- **What to do**
Give back all the data below exactly as it is shown.

- **Data provided**
■ ■ ■ ■
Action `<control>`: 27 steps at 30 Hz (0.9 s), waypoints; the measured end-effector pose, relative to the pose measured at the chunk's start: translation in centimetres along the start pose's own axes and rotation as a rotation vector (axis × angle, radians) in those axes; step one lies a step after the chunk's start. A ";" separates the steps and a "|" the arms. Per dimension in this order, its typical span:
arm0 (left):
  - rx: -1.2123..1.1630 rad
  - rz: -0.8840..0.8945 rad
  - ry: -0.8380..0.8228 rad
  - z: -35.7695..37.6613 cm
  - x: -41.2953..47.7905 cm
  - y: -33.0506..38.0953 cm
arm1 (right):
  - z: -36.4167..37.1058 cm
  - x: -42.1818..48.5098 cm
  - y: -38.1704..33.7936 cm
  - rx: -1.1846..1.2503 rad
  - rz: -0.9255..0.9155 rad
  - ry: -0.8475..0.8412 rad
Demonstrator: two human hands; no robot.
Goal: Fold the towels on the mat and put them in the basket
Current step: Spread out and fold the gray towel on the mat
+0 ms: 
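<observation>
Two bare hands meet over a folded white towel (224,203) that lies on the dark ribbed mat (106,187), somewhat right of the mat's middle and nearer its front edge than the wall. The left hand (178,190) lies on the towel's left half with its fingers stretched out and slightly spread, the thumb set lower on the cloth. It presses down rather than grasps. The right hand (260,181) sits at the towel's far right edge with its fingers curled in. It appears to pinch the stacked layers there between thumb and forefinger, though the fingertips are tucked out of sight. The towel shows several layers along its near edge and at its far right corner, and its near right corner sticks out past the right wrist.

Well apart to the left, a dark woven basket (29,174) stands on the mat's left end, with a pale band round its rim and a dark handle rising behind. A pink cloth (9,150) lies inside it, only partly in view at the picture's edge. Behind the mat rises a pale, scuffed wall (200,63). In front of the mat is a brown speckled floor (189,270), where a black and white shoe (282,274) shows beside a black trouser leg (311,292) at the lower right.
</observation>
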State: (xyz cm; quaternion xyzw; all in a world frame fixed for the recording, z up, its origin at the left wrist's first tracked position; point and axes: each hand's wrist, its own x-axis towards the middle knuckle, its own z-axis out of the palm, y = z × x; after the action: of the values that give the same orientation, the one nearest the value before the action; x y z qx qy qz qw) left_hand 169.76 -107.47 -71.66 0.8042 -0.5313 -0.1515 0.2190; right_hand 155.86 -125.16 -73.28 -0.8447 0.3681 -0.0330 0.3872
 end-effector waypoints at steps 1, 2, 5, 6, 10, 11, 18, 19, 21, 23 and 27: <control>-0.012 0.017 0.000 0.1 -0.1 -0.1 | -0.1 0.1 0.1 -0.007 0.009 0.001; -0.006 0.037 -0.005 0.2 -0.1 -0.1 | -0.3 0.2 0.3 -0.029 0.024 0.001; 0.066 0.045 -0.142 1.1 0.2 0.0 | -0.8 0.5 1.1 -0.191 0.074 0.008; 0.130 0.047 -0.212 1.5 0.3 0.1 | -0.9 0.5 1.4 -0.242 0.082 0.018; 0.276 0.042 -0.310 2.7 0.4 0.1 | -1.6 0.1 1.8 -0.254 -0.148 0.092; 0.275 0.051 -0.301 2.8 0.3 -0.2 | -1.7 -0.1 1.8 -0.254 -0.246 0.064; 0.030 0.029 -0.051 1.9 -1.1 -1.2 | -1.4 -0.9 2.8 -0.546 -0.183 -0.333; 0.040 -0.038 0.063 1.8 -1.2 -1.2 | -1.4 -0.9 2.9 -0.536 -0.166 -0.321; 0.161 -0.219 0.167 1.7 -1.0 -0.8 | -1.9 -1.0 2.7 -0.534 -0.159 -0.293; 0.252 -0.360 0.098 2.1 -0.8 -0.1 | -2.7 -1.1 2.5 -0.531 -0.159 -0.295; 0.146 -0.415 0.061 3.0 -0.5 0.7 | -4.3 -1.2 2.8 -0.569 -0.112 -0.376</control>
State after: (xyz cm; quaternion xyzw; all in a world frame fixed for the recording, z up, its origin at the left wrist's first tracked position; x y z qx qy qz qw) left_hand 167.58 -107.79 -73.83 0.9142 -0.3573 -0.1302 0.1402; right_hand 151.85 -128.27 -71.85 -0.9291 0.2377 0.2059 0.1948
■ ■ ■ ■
- **Solution to this problem**
Action `<control>`: 27 steps at 30 Hz (0.9 s), waypoints; the measured end-effector pose, relative to the pose measured at the chunk's start: translation in centimetres along the start pose's own axes and rotation as a rotation vector (axis × angle, radians) in those axes; step one lies a step after the chunk's start. A ";" separates the steps and a "|" the arms. Per dimension in this order, its typical span:
arm0 (left):
  - rx: -1.2123..1.1630 rad
  - rz: -0.8840..0.8945 rad
  - ry: -0.8380..0.8228 rad
  - z: -35.7695..37.6613 cm
  - x: -41.2953..47.7905 cm
  - y: -33.0506..38.0953 cm
arm1 (right):
  - z: -36.4167..37.1058 cm
  - x: -42.1818..48.5098 cm
  - y: -38.1704..33.7936 cm
  - rx: -1.1846..1.2503 rad
  - rz: -0.9255..0.9155 rad
  - ry: -0.8475..0.8412 rad
Demonstrator: two human hands; no robot.
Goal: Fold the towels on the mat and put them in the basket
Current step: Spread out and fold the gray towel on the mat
+0 ms: 
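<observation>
Two bare hands meet over a folded white towel (224,203) that lies on the dark ribbed mat (106,187), somewhat right of the mat's middle and nearer its front edge than the wall. The left hand (178,190) lies on the towel's left half with its fingers stretched out and slightly spread, the thumb set lower on the cloth. It presses down rather than grasps. The right hand (260,181) sits at the towel's far right edge with its fingers curled in. It appears to pinch the stacked layers there between thumb and forefinger, though the fingertips are tucked out of sight. The towel shows several layers along its near edge and at its far right corner, and its near right corner sticks out past the right wrist.

Well apart to the left, a dark woven basket (29,174) stands on the mat's left end, with a pale band round its rim and a dark handle rising behind. A pink cloth (9,150) lies inside it, only partly in view at the picture's edge. Behind the mat rises a pale, scuffed wall (200,63). In front of the mat is a brown speckled floor (189,270), where a black and white shoe (282,274) shows beside a black trouser leg (311,292) at the lower right.
</observation>
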State: (xyz cm; quaternion xyzw; all in a world frame fixed for the recording, z up, its origin at the left wrist's first tracked position; point and axes: each hand's wrist, its own x-axis towards the middle knuckle, its own z-axis out of the palm, y = z × x; after the action: of the values that give the same orientation, the one nearest the value before the action; x y z qx qy qz qw) left_hand 169.76 -107.47 -71.66 0.8042 -0.5313 -0.1515 0.2190; right_hand 155.86 -125.16 -73.28 -0.8447 0.3681 -0.0330 0.3872
 end-effector waypoints at steps 1, 2, 5, 6, 10, 11, 18, 19, 21, 23 and 27: <control>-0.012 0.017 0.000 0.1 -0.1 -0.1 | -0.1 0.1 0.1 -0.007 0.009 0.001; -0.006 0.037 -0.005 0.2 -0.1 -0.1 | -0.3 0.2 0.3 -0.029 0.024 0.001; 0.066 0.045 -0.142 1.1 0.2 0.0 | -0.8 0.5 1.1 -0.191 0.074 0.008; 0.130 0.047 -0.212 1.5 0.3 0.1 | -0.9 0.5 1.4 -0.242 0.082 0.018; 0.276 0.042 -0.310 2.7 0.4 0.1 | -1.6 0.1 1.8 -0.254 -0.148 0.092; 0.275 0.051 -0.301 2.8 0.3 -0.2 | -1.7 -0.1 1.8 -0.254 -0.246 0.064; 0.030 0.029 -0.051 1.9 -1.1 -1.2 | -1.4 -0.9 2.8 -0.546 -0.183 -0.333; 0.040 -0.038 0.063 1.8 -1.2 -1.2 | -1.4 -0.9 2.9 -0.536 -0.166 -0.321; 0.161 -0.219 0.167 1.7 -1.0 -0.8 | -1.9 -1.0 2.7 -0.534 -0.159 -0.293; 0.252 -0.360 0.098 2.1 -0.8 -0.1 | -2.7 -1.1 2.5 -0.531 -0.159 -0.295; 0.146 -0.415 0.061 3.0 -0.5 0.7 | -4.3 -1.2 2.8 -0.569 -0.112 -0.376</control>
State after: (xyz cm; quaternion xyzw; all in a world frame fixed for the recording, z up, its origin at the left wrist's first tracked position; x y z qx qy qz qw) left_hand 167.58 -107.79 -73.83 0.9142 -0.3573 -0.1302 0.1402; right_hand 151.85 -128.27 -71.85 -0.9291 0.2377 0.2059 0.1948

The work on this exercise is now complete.